TASK DETAILS: Reproduce each of the following records without any deviation.

Collection entries:
↓

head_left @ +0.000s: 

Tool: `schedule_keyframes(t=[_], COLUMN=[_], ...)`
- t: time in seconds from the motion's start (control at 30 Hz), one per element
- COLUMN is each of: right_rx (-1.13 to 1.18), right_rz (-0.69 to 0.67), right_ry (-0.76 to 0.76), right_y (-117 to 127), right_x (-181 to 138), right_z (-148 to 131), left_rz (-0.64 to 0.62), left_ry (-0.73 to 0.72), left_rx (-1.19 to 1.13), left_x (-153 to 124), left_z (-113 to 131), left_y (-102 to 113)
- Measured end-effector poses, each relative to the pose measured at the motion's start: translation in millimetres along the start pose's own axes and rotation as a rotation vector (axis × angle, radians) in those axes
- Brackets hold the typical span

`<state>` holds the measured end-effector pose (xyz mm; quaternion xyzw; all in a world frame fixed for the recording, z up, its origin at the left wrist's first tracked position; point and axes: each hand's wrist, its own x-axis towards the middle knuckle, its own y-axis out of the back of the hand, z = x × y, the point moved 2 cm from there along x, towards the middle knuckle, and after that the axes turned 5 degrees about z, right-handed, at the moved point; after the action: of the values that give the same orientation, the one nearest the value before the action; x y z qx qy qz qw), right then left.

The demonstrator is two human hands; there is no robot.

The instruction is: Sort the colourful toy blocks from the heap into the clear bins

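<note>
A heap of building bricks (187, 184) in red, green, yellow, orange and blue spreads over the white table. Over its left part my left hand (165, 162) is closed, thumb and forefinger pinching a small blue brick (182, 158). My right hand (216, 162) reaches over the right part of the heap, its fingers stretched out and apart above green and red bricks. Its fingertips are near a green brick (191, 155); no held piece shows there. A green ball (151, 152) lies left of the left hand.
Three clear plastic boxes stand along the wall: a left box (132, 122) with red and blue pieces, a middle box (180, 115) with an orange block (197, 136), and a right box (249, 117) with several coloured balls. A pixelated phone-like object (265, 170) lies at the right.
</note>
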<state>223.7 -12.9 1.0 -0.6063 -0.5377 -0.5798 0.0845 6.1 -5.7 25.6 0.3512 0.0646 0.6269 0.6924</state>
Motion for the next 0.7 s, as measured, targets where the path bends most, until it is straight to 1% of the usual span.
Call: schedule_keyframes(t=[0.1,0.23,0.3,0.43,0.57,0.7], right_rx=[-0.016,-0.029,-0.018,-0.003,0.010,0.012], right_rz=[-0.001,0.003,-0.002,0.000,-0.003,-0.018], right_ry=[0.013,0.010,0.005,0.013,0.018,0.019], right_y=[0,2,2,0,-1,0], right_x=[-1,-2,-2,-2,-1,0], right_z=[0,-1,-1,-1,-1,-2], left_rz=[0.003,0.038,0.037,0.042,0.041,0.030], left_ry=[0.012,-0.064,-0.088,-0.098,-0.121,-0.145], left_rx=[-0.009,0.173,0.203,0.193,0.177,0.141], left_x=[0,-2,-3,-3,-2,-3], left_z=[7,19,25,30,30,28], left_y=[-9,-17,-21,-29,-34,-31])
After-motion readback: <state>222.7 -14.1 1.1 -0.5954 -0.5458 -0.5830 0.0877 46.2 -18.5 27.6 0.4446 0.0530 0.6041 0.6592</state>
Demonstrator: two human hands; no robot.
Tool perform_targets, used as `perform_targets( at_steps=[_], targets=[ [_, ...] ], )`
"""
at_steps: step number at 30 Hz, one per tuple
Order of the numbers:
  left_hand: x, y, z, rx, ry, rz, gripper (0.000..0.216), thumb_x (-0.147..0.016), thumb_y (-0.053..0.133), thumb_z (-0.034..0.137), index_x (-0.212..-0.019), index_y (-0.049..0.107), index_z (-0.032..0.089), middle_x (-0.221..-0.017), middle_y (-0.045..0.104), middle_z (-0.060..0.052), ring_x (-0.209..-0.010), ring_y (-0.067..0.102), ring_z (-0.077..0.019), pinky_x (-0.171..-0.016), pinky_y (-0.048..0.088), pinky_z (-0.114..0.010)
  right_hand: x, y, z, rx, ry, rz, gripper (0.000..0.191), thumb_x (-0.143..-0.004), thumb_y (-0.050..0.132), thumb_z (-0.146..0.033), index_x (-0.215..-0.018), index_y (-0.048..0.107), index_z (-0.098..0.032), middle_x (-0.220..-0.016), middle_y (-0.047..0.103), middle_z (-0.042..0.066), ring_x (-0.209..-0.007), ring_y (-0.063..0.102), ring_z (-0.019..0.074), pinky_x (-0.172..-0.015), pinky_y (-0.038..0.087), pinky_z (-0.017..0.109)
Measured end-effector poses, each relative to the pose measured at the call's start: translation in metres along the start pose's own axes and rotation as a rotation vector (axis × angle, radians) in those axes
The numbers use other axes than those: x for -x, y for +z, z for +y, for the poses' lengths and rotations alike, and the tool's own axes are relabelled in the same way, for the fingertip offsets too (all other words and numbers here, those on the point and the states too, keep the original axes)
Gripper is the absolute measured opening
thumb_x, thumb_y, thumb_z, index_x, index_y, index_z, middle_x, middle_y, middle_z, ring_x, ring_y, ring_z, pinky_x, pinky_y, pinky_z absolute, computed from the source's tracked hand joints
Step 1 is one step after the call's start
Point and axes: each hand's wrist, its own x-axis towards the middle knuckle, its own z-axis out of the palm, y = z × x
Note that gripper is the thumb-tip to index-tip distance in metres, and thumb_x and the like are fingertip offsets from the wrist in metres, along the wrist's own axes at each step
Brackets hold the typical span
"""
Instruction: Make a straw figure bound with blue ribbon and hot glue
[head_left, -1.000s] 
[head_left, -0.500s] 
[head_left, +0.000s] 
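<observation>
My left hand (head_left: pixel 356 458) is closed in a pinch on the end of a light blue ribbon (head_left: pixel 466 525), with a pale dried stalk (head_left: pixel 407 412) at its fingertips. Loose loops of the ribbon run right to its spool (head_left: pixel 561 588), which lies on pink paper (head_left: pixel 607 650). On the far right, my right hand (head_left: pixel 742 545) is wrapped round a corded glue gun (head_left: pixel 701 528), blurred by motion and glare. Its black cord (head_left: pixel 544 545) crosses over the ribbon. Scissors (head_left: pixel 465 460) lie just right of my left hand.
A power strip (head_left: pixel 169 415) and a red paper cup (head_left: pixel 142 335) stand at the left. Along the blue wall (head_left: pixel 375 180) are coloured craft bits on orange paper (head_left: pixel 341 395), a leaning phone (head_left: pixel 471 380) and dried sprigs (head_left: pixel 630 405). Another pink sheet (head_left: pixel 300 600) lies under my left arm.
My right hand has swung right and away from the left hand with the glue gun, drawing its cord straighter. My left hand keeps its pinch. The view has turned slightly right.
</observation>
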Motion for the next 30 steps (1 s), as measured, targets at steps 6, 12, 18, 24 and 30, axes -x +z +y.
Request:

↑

SOLUTION FOR THIS PROBLEM:
head_left @ +0.000s: 

Tool: `schedule_keyframes(t=[_], COLUMN=[_], ...)`
- t: time in seconds from the motion's start (control at 30 Hz), one per element
- COLUMN is each of: right_rx (-1.13 to 1.18), right_rz (-0.69 to 0.67), right_ry (-0.76 to 0.76), right_y (-117 to 127), right_x (-181 to 138), right_z (-148 to 131), left_rz (-0.64 to 0.62), left_ry (-0.73 to 0.72), left_rx (-1.19 to 1.13), left_x (-153 to 124), left_z (-113 to 131), left_y (-102 to 113)
- Measured end-effector poses, each relative to the pose measured at the motion's start: translation in millimetres along the start pose's own axes and rotation as a rotation vector (axis × angle, radians) in those axes
- Brackets hold the typical span

`<state>` holds the measured end-effector pose (xyz mm; quaternion xyzw; all in a world frame fixed for the recording, z up, its origin at the left wrist's first tracked position; point and axes: each hand's wrist, its own x-axis towards the middle knuckle, its own y-axis out of the back of the hand, z = x × y, the point moved 2 cm from there along x, towards the middle knuckle, and after that the axes turned 5 degrees about z, right-handed, at the moved point; after the action: of the values that give the same orientation, the one nearest the value before the action; x y z qx qy qz qw), right then left.

The demonstrator is two human hands; there is no robot.

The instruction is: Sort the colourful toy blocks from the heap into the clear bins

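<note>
A heap of building bricks (187, 184) in red, green, yellow, orange and blue spreads over the white table. Over its left part my left hand (165, 162) is closed, thumb and forefinger pinching a small blue brick (182, 158). My right hand (216, 162) reaches over the right part of the heap, its fingers stretched out and apart above green and red bricks. Its fingertips are near a green brick (191, 155); no held piece shows there. A green ball (151, 152) lies left of the left hand.
Three clear plastic boxes stand along the wall: a left box (132, 122) with red and blue pieces, a middle box (180, 115) with an orange block (197, 136), and a right box (249, 117) with several coloured balls. A pixelated phone-like object (265, 170) lies at the right.
</note>
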<state>223.7 -12.9 1.0 -0.6063 -0.5377 -0.5798 0.0845 6.1 -5.7 25.6 0.3512 0.0646 0.6269 0.6924</state>
Motion for the next 0.7 s, as measured, targets where the path bends most, until it is straight to 1% of the usual span.
Call: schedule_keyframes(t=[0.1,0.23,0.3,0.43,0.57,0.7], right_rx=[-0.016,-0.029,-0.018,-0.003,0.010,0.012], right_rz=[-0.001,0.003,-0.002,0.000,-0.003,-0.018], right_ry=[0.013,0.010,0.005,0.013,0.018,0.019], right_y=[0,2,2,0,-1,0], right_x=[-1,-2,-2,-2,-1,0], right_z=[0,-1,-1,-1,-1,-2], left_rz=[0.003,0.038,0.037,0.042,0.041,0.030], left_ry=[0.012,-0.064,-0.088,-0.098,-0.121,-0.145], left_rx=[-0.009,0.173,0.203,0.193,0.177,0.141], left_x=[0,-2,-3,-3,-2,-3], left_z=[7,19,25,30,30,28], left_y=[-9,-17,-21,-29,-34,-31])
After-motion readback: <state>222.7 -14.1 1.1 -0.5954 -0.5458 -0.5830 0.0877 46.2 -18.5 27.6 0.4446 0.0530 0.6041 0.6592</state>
Demonstrator: two human hands; no robot.
Tool perform_targets, used as `perform_targets( at_steps=[_], targets=[ [_, ...] ], )`
"""
at_steps: step number at 30 Hz, one per tuple
Order of the numbers:
  left_hand: x, y, z, rx, ry, rz, gripper (0.000..0.216), thumb_x (-0.147..0.016), thumb_y (-0.053..0.133), thumb_z (-0.034..0.137), index_x (-0.212..-0.019), index_y (-0.049..0.107), index_z (-0.032..0.089), middle_x (-0.221..-0.017), middle_y (-0.045..0.104), middle_z (-0.060..0.052), ring_x (-0.209..-0.010), ring_y (-0.067..0.102), ring_z (-0.077..0.019), pinky_x (-0.171..-0.016), pinky_y (-0.048..0.088), pinky_z (-0.114..0.010)
  right_hand: x, y, z, rx, ry, rz, gripper (0.000..0.191), thumb_x (-0.143..-0.004), thumb_y (-0.050..0.132), thumb_z (-0.146..0.033), index_x (-0.215..-0.018), index_y (-0.048..0.107), index_z (-0.098..0.032), middle_x (-0.220..-0.016), middle_y (-0.047..0.103), middle_z (-0.042..0.066), ring_x (-0.209..-0.007), ring_y (-0.063..0.102), ring_z (-0.019..0.074), pinky_x (-0.172..-0.015), pinky_y (-0.038..0.087), pinky_z (-0.017..0.109)
Measured end-effector poses, each relative to the pose measured at the call's start: translation in metres along the start pose's own axes and rotation as a rotation vector (axis × angle, radians) in those axes
The numbers use other axes than those: x for -x, y for +z, z for +y, for the poses' lengths and rotations alike, and the tool's own axes are relabelled in the same way, for the fingertip offsets too (all other words and numbers here, those on the point and the states too, keep the original axes)
Gripper is the absolute measured opening
thumb_x, thumb_y, thumb_z, index_x, index_y, index_z, middle_x, middle_y, middle_z, ring_x, ring_y, ring_z, pinky_x, pinky_y, pinky_z absolute, computed from the source's tracked hand joints
Step 1 is one step after the call's start
Point and axes: each hand's wrist, its own x-axis towards the middle knuckle, its own z-axis out of the palm, y = z × x
Note that gripper is the thumb-tip to index-tip distance in metres, and thumb_x and the like are fingertip offsets from the wrist in metres, along the wrist's own axes at each step
Brackets hold the typical span
"""
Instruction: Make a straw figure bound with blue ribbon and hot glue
[head_left, -1.000s] 
[head_left, -0.500s] 
[head_left, +0.000s] 
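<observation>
My left hand (head_left: pixel 356 458) is closed in a pinch on the end of a light blue ribbon (head_left: pixel 466 525), with a pale dried stalk (head_left: pixel 407 412) at its fingertips. Loose loops of the ribbon run right to its spool (head_left: pixel 561 588), which lies on pink paper (head_left: pixel 607 650). On the far right, my right hand (head_left: pixel 742 545) is wrapped round a corded glue gun (head_left: pixel 701 528), blurred by motion and glare. Its black cord (head_left: pixel 544 545) crosses over the ribbon. Scissors (head_left: pixel 465 460) lie just right of my left hand.
A power strip (head_left: pixel 169 415) and a red paper cup (head_left: pixel 142 335) stand at the left. Along the blue wall (head_left: pixel 375 180) are coloured craft bits on orange paper (head_left: pixel 341 395), a leaning phone (head_left: pixel 471 380) and dried sprigs (head_left: pixel 630 405). Another pink sheet (head_left: pixel 300 600) lies under my left arm.
My right hand has swung right and away from the left hand with the glue gun, drawing its cord straighter. My left hand keeps its pinch. The view has turned slightly right.
</observation>
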Motion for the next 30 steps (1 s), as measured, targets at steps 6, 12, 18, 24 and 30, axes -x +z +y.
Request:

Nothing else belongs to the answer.